オジーが逝った。
2025年7月5日に開催された、オジーの音楽活動の集大成である、さよならライブ(Back to the Beginning)の記事を読んだり、YouTubeで断片的に観たときの感想は、「壮大な生前葬やなあ」だった。
それからたったの17日後に逝った。本当にそれは生前葬だったのだ、と改めて感じた。
オジーの存在を最初に知ったのは、高校一年生か二年生のとき。
学校から演劇かなにかを全員で観に行ったときに、どうせ面白くないから、と友人がウォークマン(的なもの)を持参しており、その中に入っていたのが、「悪魔の囁き」(Speak of the Devil)を録音したカセットテープだった。
「聞いてみ」
「全部一緒に聞こえるやろ」
その頃の僕は、TOTO とか、ロッド・スチュワートとか、REOスピードワゴンとか、そんな音楽を聞いており、ハードロック系には全く触れいていなかった。オジーはおろか、ブラック・サバスも知らなかった。

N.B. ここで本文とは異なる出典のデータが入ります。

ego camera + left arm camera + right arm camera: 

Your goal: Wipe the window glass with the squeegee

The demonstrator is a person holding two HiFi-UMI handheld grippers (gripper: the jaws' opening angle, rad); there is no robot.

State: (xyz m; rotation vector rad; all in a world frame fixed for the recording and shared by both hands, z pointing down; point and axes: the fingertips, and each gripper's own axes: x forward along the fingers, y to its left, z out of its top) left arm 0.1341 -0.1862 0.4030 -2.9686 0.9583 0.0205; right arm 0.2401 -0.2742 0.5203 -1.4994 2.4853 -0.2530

そんな僕の音楽的嗜好を知ってか知らずか、僕が「悪魔の囁き」を聴いた感想を、その友人は僕より先に口にした。
数日後、その友人は「悪魔の囁き」のレコードを貸してくれた。
「これ見てみ」
そう言いながら半笑いでLPレードを袋から出し、僕に差し出した。
「強烈やろ」
僕は度肝を抜かれた。このような世界、ジャンルがこの世に存在するのか、こんな人が、どれを聴いても区別のつかない(当時の僕の場合)、圧倒的な音圧が延々と続くあのような音楽を演っているのか。そもそも、口の中から溢れ出ているアレはなんだ?このような世界に足を踏み入れてもいいのか、大丈夫なのか?
ほんの数秒のうちに色々な考えが脳裏を駆け巡った。
家に帰って僕は、カセットテープに録音し、繰り返し聴いた。ギターは強烈で、音がヒラヒラするところなんて、なにをどうやってるのか想像すらできなかった。
その後、また同じ友人から、「ブリザード・オブ・オズ〜血塗られた英雄伝説」「ダイアリー・オブ・ア・マッドマン」を借りて、そのあとの「月に吠える」からは自分でLPレコードを買い、ランディ・ローズ時代の2枚も買い、ブラック・サバスのレコードも、遡って買ったり借りたりもした。そんな僕は、完全にすべての曲を判別できるようになっていた。
その後、いろんなジャンルの音楽に食指が伸び、ハードロック系はあまり聴かなくなった。特にメタル系においては、「なんとかメタル」というふうに色々と派生して細分化していってからは、ほぼ聴かなくなった。そもそも僕は、数年ごとに色々と趣味が変わる、そんな質だった。
そのうち僕は、またハードロック系、メタル系を聴くようになり、オジーやブラック・サバスもまた貪るように聴いた。2013年のオズフェストも見に行った。生でオジーを見たのは、あとにも先にもそれ一回切りだった。
OZZFEST Japan 2013 に行ってきた – guitars.grrr
新しいギタリストを発掘するのが得意なオジー、なんとかいう公園でオシッコして出禁になったオジー、コウモリやらなんやらの逸話たっぷりのオジー、最後に壮大なイベントを開催したオジー、新しいアルバムを予約したレコード屋で買って帰って針を落とした瞬間の、脳天から痺れる感じが忘れられない、そんな最高の瞬間を提供してくれたオジー、どうか安らかに。ランディ・ローズと会えてたらいいな。